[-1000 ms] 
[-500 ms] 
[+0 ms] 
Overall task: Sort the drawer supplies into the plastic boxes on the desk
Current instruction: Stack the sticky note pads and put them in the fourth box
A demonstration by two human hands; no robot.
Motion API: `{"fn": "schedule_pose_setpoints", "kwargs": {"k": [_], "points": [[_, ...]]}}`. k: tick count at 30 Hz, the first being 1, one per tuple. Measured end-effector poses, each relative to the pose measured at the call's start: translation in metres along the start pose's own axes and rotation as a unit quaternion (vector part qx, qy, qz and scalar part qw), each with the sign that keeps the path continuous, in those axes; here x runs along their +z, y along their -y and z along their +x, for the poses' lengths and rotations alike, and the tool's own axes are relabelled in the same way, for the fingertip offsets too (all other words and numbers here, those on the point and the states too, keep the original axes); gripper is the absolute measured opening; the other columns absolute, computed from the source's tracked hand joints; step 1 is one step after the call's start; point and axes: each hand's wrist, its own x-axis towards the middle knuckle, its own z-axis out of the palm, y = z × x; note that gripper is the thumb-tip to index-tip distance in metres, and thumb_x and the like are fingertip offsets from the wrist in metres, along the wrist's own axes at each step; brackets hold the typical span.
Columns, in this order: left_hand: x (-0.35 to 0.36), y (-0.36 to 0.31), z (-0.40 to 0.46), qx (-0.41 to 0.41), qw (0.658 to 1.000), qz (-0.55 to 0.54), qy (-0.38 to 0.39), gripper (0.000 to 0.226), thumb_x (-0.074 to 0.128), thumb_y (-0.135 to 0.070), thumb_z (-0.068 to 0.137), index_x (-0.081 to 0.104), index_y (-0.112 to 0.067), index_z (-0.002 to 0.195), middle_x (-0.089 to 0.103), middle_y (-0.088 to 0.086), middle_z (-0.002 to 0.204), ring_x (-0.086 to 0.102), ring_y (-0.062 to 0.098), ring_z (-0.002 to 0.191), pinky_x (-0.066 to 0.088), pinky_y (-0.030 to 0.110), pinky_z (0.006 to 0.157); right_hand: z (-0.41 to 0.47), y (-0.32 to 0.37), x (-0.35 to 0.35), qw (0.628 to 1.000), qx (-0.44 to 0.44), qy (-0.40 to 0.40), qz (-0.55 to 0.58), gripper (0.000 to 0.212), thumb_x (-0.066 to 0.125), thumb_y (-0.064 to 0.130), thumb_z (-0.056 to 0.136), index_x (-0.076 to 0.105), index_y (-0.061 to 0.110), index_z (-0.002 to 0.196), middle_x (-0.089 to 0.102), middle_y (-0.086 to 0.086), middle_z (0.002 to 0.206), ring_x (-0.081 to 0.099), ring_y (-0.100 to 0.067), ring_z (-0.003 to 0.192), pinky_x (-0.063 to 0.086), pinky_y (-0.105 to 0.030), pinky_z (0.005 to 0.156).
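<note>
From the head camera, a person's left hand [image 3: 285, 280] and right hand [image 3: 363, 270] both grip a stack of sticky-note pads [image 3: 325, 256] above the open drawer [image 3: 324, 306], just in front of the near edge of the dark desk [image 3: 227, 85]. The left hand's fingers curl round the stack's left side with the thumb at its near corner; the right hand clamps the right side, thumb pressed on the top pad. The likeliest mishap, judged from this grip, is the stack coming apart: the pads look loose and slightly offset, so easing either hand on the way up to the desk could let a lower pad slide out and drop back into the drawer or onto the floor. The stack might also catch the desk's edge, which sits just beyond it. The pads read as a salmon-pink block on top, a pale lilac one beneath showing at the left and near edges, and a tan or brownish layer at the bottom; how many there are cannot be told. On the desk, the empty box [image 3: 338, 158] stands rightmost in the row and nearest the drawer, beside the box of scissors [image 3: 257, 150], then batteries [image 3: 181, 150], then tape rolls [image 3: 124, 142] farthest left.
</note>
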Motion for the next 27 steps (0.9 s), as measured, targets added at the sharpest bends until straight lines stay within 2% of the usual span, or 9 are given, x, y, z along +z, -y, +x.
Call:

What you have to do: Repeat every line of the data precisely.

Answer to the exercise:
[-1000 ms] 
[-500 ms] 
[+0 ms] 
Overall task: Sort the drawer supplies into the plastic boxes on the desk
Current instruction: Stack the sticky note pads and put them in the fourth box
A demonstration by two human hands; no robot.
Motion API: `{"fn": "schedule_pose_setpoints", "kwargs": {"k": [_], "points": [[_, ...]]}}`. k: tick count at 30 Hz, the first being 1, one per tuple. Measured end-effector poses, each relative to the pose measured at the call's start: translation in metres along the start pose's own axes and rotation as a unit quaternion (vector part qx, qy, qz and scalar part qw), each with the sign that keeps the path continuous, in those axes; here x runs along their +z, y along their -y and z along their +x, for the poses' lengths and rotations alike, and the tool's own axes are relabelled in the same way, for the fingertip offsets too (all other words and numbers here, those on the point and the states too, keep the original axes); gripper is the absolute measured opening; the other columns absolute, computed from the source's tracked hand joints; step 1 is one step after the call's start; point and axes: each hand's wrist, its own x-axis towards the middle knuckle, its own z-axis out of the palm, y = z × x; note that gripper is the thumb-tip to index-tip distance in metres, and thumb_x and the like are fingertip offsets from the wrist in metres, along the wrist's own axes at each step; brackets hold the typical span.
Columns, in this order: left_hand: x (-0.35 to 0.36), y (-0.36 to 0.31), z (-0.40 to 0.46), qx (-0.41 to 0.41), qw (0.658 to 1.000), qz (-0.55 to 0.54), qy (-0.38 to 0.39), gripper (0.000 to 0.226), thumb_x (-0.074 to 0.128), thumb_y (-0.135 to 0.070), thumb_z (-0.068 to 0.137), index_x (-0.081 to 0.104), index_y (-0.112 to 0.067), index_z (-0.002 to 0.195), middle_x (-0.089 to 0.103), middle_y (-0.088 to 0.086), middle_z (-0.002 to 0.204), ring_x (-0.086 to 0.102), ring_y (-0.062 to 0.098), ring_z (-0.002 to 0.191), pinky_x (-0.066 to 0.088), pinky_y (-0.030 to 0.110), pinky_z (0.006 to 0.157); right_hand: z (-0.41 to 0.47), y (-0.32 to 0.37), x (-0.35 to 0.35), qw (0.628 to 1.000), qx (-0.44 to 0.44), qy (-0.40 to 0.40), qz (-0.55 to 0.58), gripper (0.000 to 0.212), thumb_x (-0.066 to 0.125), thumb_y (-0.064 to 0.130), thumb_z (-0.056 to 0.136), index_x (-0.076 to 0.105), index_y (-0.061 to 0.110), index_z (-0.002 to 0.196), middle_x (-0.089 to 0.102), middle_y (-0.086 to 0.086), middle_z (0.002 to 0.206), ring_x (-0.081 to 0.099), ring_y (-0.100 to 0.067), ring_z (-0.003 to 0.192), pinky_x (-0.063 to 0.086), pinky_y (-0.105 to 0.030), pinky_z (0.005 to 0.156).
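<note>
From the head camera, a person's left hand [image 3: 285, 280] and right hand [image 3: 363, 270] both grip a stack of sticky-note pads [image 3: 325, 256] above the open drawer [image 3: 324, 306], just in front of the near edge of the dark desk [image 3: 227, 85]. The left hand's fingers curl round the stack's left side with the thumb at its near corner; the right hand clamps the right side, thumb pressed on the top pad. The likeliest mishap, judged from this grip, is the stack coming apart: the pads look loose and slightly offset, so easing either hand on the way up to the desk could let a lower pad slide out and drop back into the drawer or onto the floor. The stack might also catch the desk's edge, which sits just beyond it. The pads read as a salmon-pink block on top, a pale lilac one beneath showing at the left and near edges, and a tan or brownish layer at the bottom; how many there are cannot be told. On the desk, the empty box [image 3: 338, 158] stands rightmost in the row and nearest the drawer, beside the box of scissors [image 3: 257, 150], then batteries [image 3: 181, 150], then tape rolls [image 3: 124, 142] farthest left.
</note>
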Motion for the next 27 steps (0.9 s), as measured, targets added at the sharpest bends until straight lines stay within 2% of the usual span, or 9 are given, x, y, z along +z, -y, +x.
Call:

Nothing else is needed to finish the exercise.